This book is a concise introduction to the basic topics of statistical pattern recognition and as such makes a good reference work on the subject. It is not clear, however, that the book covers the material in enough depth to serve as a textbook, even though examples are scattered throughout the text and exercises appear at the end of each chapter.
The topics covered include probability theory for random vectors, hypothesis testing, feature extraction, quadratic and linear classifiers, both parametric and nonparametric estimation, sequential testing, relaxation and Markov random fields, and unsupervised learning. The material is covered in a crisp style and the presentation is good. Although the last three chapters describe newer and more advanced topics, it would have been useful for the author to give some minimal coverage of the relation between standard techniques and neural network models, as well as to discuss the relevant optimization techniques.
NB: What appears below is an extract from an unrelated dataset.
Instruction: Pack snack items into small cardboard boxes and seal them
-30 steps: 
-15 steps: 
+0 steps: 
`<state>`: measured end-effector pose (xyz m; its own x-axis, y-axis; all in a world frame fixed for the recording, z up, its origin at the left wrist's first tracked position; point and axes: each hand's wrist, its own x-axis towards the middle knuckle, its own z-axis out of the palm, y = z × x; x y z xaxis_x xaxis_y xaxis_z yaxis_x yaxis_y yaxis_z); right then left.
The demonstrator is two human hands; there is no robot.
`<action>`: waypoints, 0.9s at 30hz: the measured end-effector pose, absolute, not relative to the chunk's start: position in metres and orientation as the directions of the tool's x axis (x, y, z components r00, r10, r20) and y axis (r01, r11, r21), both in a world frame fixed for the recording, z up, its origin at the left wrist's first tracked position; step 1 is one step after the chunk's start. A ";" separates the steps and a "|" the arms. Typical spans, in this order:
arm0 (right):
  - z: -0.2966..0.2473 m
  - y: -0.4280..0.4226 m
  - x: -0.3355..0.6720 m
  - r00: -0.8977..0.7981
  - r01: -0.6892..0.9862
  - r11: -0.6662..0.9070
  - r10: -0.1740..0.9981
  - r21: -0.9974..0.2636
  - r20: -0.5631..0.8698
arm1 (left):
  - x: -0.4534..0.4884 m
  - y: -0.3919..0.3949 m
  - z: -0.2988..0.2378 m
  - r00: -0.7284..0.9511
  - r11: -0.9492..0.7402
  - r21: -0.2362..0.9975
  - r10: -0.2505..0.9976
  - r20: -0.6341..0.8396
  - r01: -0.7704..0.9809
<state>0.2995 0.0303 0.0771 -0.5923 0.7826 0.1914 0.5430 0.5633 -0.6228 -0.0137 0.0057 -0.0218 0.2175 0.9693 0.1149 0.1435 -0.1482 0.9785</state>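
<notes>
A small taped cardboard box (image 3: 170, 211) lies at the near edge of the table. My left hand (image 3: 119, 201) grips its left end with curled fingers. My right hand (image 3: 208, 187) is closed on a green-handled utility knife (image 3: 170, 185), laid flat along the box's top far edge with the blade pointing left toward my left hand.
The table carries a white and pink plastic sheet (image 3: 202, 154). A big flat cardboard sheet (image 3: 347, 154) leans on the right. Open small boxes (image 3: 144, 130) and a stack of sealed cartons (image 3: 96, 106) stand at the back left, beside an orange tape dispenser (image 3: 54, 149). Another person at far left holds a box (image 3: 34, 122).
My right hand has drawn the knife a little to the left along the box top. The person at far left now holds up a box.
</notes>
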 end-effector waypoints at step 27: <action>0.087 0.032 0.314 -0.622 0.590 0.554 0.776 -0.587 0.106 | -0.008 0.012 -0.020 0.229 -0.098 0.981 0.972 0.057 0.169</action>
All in all, the book fulfills its basic purpose, which is to provide a self-contained yet adequate introduction to pattern recognition. It provides useful examples and bibliographic references.
Compared to other texts, the book is a reasonable complement to the book by Tou and Gonzalez [1], but is a subset of Duda and Hart’s book [2]. It could perhaps be used in conjunction with the former for a course on pattern recognition. The author gives only a few basic references, which appear at the end of each chapter. In summary, the book provides a clear and brief synopsis of some of the basic techniques in pattern recognition.